He was joking, but the idea made her feel nauseous again. The consequences of screwing up a mission were endurable if unpleasant, but once they found out she'd been taken in and held by an organization like S.H.I.E.L.D...

She shuddered and drew her knees up, clenched her hands into fists to stop them shaking. She was usually left to her own devices on missions, but there were eyes everywhere. Her handlers would hear about the archer and her weakness in not killing him, and most importantly they would know that she spent time alone with him, presumably being interrogated but possibly playing double agent.

They'd tear her apart trying to learn if she passed him information. Automatic wipe and reprogramming. She wouldn't get lucky enough to resist and make it out again. Last time had only been a fluke.

She let the thin sliver of hope she'd been childish enough to harbor for the past eighteen months slip away. Barton undoubtedly had her flash drive - that dress kept her tits pressed so tightly together there was no way she'd lost it fighting or rolling around in the snow - but there wasn't much point stealing it back from him. Best to resign herself to the inevitable now. Escaping the Red Room's influence had been an impossible idea.
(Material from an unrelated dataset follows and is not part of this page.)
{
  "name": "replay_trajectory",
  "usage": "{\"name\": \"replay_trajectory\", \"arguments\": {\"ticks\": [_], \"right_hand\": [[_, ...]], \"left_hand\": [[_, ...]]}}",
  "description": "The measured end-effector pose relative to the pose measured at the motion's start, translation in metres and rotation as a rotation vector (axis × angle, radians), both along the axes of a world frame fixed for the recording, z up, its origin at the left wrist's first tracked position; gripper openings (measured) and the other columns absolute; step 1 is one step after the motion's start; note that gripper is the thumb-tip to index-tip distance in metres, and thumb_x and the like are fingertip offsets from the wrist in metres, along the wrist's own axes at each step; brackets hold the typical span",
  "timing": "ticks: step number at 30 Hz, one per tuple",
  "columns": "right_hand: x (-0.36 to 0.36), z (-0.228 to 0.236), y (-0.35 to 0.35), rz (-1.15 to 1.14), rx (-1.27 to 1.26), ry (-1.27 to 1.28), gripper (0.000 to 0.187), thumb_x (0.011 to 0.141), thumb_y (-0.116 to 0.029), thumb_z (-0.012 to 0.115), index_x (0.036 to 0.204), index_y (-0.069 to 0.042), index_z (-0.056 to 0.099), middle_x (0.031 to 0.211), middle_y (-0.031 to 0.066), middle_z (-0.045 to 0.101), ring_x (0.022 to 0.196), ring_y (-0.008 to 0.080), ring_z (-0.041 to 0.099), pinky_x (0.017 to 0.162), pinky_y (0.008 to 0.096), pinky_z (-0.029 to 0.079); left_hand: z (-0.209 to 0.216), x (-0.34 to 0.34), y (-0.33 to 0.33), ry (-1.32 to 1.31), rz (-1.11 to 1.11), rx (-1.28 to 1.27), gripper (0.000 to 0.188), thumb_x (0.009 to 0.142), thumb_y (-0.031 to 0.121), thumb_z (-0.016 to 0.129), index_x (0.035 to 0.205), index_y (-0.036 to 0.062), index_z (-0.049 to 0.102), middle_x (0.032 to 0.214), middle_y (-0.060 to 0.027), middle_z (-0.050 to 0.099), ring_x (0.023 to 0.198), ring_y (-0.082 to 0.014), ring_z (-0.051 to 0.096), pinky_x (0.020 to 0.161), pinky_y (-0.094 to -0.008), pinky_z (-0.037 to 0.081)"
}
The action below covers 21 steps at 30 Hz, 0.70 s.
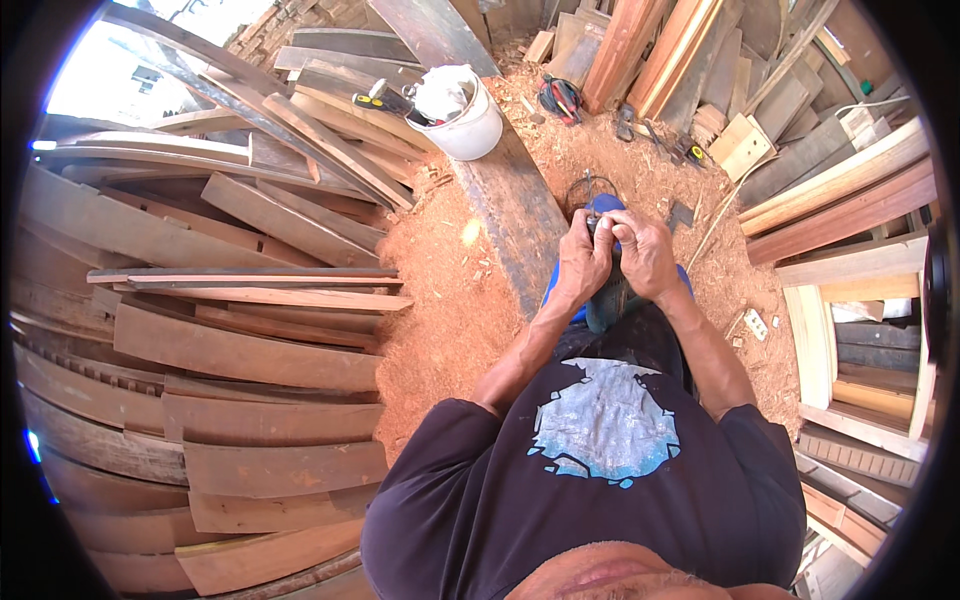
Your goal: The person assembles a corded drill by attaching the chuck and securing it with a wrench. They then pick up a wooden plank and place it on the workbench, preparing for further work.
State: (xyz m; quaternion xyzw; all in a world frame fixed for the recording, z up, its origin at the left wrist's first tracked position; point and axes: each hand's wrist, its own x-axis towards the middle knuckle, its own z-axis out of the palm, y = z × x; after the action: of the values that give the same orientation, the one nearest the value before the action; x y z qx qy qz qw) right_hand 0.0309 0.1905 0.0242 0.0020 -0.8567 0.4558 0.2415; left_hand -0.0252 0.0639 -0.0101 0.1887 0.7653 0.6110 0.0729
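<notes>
Both my hands are together in front of my lap. My left hand (583, 258) is closed, its thumb and fingers pinching a small dark part (593, 222). Close against it, my right hand (646, 252) has its fingers curled in at the same spot; what they grip is hidden. Below and between my wrists rests a dark green tool body (606, 303), its kind unclear. A bit of blue (605, 203) shows just past the fingertips. Left of my hands lies a long worn plank (515, 205), with a white bucket (470, 130) holding a pale cloth or bag at its far part.
Stacked boards (255, 360) fill the left side. More timber (840, 205) stands along the right. Sawdust (440, 310) covers the floor. Ahead lie a red-and-black tool (560, 100), a cord (722, 215) and a white power strip (755, 324).
</notes>
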Motion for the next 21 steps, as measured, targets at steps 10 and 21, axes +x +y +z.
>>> {"name": "replay_trajectory", "arguments": {"ticks": [10,21], "right_hand": [[0.008,-0.016,-0.030,-0.189,-0.202,0.107,0.044,0.110,-0.038,0.049,0.102,0.000,0.068,0.090,0.0148,0.069,0.082,0.0282,0.069,0.075,0.0385,0.054],[0.006,-0.022,-0.031,-0.169,-0.205,0.055,0.037,0.110,-0.033,0.050,0.103,0.000,0.068,0.091,0.0152,0.070,0.082,0.0298,0.070,0.075,0.0393,0.055]], "left_hand": [[0.000,0.010,-0.003,0.131,-0.004,-0.059,0.027,0.104,0.028,0.061,0.104,0.0017,0.053,0.076,-0.0269,0.063,0.071,-0.0474,0.066,0.059,-0.0507,0.048],[-0.004,0.012,-0.008,0.129,0.049,-0.041,0.027,0.103,0.027,0.062,0.102,0.0017,0.052,0.073,-0.0263,0.061,0.069,-0.0492,0.063,0.057,-0.0520,0.047]]}}
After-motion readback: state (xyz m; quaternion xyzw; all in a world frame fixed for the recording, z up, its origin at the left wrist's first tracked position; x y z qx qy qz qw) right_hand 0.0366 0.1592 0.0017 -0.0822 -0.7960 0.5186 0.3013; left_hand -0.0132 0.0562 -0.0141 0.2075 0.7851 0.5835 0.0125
"Hey, I'm sorry, I didn't mean-"

"What is this?" she asked bluntly.

The tiny glimmer of another impossible idea came to her. S.H.I.E.L.D had whole teams of scientists and doctors. S.H.I.E.L.D. had secret locations and bunkers and security protocols the KGB had never been able to pin down or crack. If they couldn't find her, they couldn't wipe her.

Clint Barton wanted something from her, and once she found out what it was, she'd bargain her way into a S.H.I.E.L.D. holding facility. It wouldn't be difficult to convince him to take her in, especially since he seemed so averse to putting an arrow through her.

"Mission's over, okay?" He flipped the coffee table upright and sat again. "I've read your file, I've been shadowing you for two weeks, and I don't think you deserve the kill order."

She deserved that kill order a hundred times over. They both knew it. The fact that he'd been following her for a fortnight didn't surprise her as much as it should have.

"Look, I just want to talk. Why don't we have a truce? No fighting, no super-spy manipulation, we'll just be honest with each other. I might not tell you everything, but what I tell you will be the truth. Deal?"

Sure, that made him sound completely trustworthy.

"So you'll lie by omission," she guessed.

"_No_. Shit, Coulson made this look easy." He rubbed the heels of his hands into his eyes and made an exasperated growling sound.

"Made _what_ look easy?" she asked, half amused.

"Recruitment," he replied. "I want you to join S.H.I.E.L.D."

She openly gaped at him, sure that this was usually done with a little more finesse than just tossing an offer on the table. If he wanted her to come back with him so badly, maybe she didn't want to use S.H.I.E.L.D. as a sanctuary after all.

"_S.H.I.E.L.D._ doesn't want me to join S.H.I.E.L.D.," she reminded him. "S.H.I.E.L.D. wants me dead, remember?"

"S.H.I.E.L.D. felt that way about me once, too. Just talk to me, please?"

Maybe if her head was clearer, if she wasn't so bone-weary and exhausted, he'd be dead. She couldn't pinpoint exactly why, but _goddammit_, she trusted him. Partially, at least. She was so desperate for a way out, anything looked better than the alternative.

Still, she couldn't afford to be reckless. She averted her eyes and struggled to organize her thoughts, formulate a line of questioning to ascertain his motives. It was an elementary exercise that should have taken her all of fifteen seconds, but working through a possible line of questioning, imagining his answers, and thinking of ways to manipulate him seemed to be beyond her. She felt slow and stupid, her focus sharp one moment and drifting the next.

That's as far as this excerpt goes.